Every thread of my being avoids being labeled or pegged into a narrow hole or routine. My interests are wide and continually they evolve. I love change, diversity, and exploring. I am a Sagittarius through-and-through in this regard. Never do I settle; always full of wanderlust.
A mentor of mine many years ago said I would never be a specialist in my field because my archetype was too strongly rooted in being a generalist. Well, I was a bit irritated by this statement as I love to perfect my craft. Over the years though, her wisdom proved to be quite sound. While I certainly identify with being grounded in nature, having a mindset for functional and integrative medicine, a lover of movement, and dedicated to self-care, my wheelhouse is ever growing which ultimately makes me a primary care provider with an impressive belt of tools. I am okay with that.
Creating my elevator speech for yoga then seems an insurmountable task. I love connecting breath to movement and the artistic movements of a great sun salutation. Vinyasa is my jam, but restorative and yin yoga connect to a deeper level that my body yearns for and I know heals me in ways no other activity adequately addresses. My love of nature pulls me to the moon salutations and of course, SUP yoga. I even do yoga on hikes, with my little ones, and especially with my pregnant and lactating clients. As an incredible advocate for my clients, I want to reach all of them exactly where they are at, so this invites interest in chair yoga, yoga for golfers, even yoga for the autistic.
Here's the thing though - I know who I am and what I offer - but I am not simple enough to squish that into a few sentences sharable on a moment's notice when asked by an intrigued elevator compondre. I know that when I began doing yoga, my body woke up. Not just my body though, my mind's connection with my body. I started paying attention. I started showing up for myself. I raised my expectations, began checking in and created healthy boundaries. I wanted more for myself and finally made those intentions priorities.
Yoga allowed me to spend time with myself and identify who I was and what I wanted, even what I deserved. After a few years of fairly regular practice, I can see enormous changes in my physical body, more so even in my emotional and mental health, but admittedly, when I watch myself in the mirror or on video practicing yoga, I am not familiar with the image I see. I have still not spent enough time with myself and have yet to really step into this Self.
If I had to isolate an elevator speech, I would share that I believe my place in yoga is to help others meet themselves where they are at, to assist them in noticing what they notice, and to encourage them to honor themselves. My desire is to witness those who live disembodied, begin to step into themselves and enjoy a more embodied presence.

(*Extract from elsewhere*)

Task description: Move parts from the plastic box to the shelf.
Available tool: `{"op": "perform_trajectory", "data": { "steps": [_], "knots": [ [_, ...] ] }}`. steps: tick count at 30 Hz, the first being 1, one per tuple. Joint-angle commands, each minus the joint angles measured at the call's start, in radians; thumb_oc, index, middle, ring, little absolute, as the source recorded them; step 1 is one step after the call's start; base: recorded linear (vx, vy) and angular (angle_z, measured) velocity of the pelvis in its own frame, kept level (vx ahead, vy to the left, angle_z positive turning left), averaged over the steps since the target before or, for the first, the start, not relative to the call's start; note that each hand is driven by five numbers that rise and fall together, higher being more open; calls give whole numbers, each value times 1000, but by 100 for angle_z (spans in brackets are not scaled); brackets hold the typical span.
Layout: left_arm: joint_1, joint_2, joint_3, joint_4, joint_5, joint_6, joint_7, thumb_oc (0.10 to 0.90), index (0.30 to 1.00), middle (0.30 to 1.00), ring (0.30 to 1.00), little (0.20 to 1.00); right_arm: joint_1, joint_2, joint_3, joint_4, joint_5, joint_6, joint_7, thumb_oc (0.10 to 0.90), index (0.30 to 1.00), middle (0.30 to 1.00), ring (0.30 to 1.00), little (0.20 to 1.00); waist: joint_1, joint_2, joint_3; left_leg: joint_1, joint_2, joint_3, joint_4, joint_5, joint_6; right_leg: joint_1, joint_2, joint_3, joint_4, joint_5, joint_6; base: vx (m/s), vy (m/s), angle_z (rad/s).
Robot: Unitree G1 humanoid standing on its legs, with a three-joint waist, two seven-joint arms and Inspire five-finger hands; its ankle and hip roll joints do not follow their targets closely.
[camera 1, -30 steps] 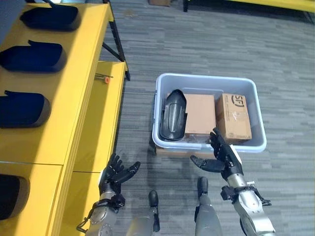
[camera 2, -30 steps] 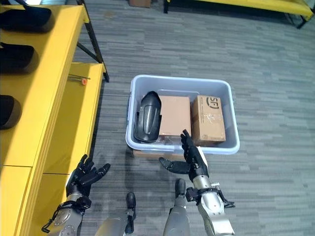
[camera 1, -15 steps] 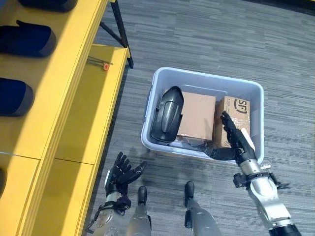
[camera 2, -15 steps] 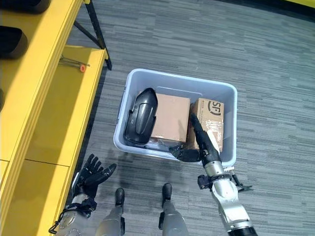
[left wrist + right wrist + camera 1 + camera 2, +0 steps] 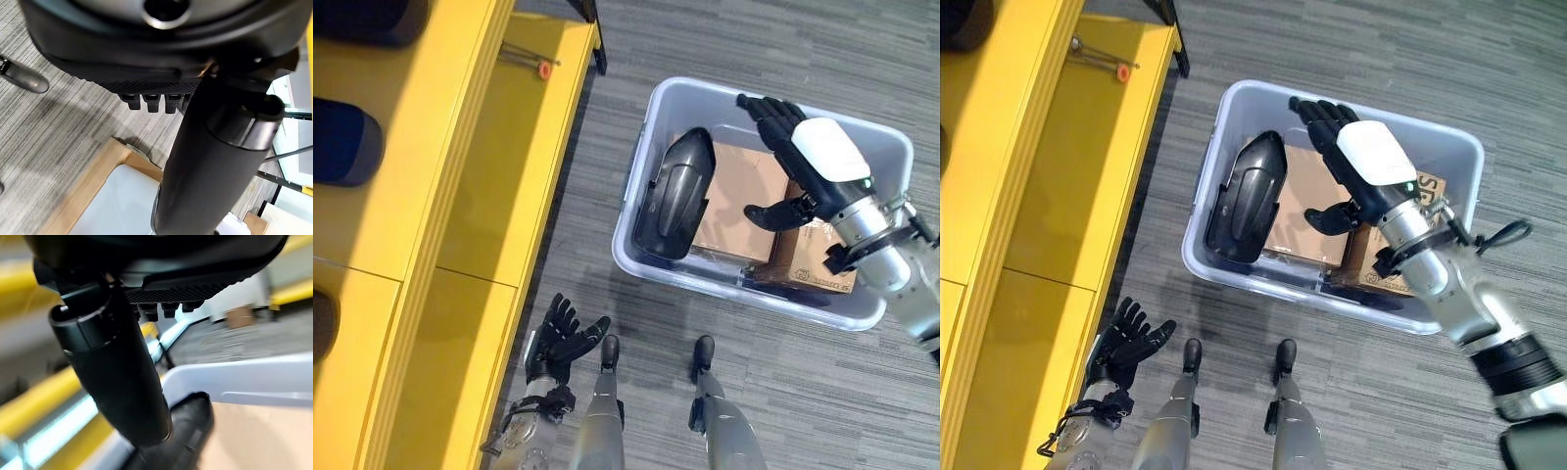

While I am trained in power yoga, kids yoga, and even aerial yoga and am currently working on my 500YTT, there is no aspect of yoga I do not completely adore. I'll keep digging in and keep applying the yogic principles - mind, body and heart. I bring my clinical training to my diactasis recti workshops, my love for gymnastics and dance to my split workshops, my experience as a mother of six to my classes for autistic children, my midwifery experience to my prenatal and mommy & me classes, my love for nature and astrology to my moon celebrations, and even my hunky partner to my couple's classes.
If yoga is part of your wellness journey and you are eager to learn about how you can use yoga and mindfulness practices to develop a deeper relationship with yourself, I am your gal. We will walk this journey together, winding down its many trails and opportunities - full of wanderlust in the most yogic sense.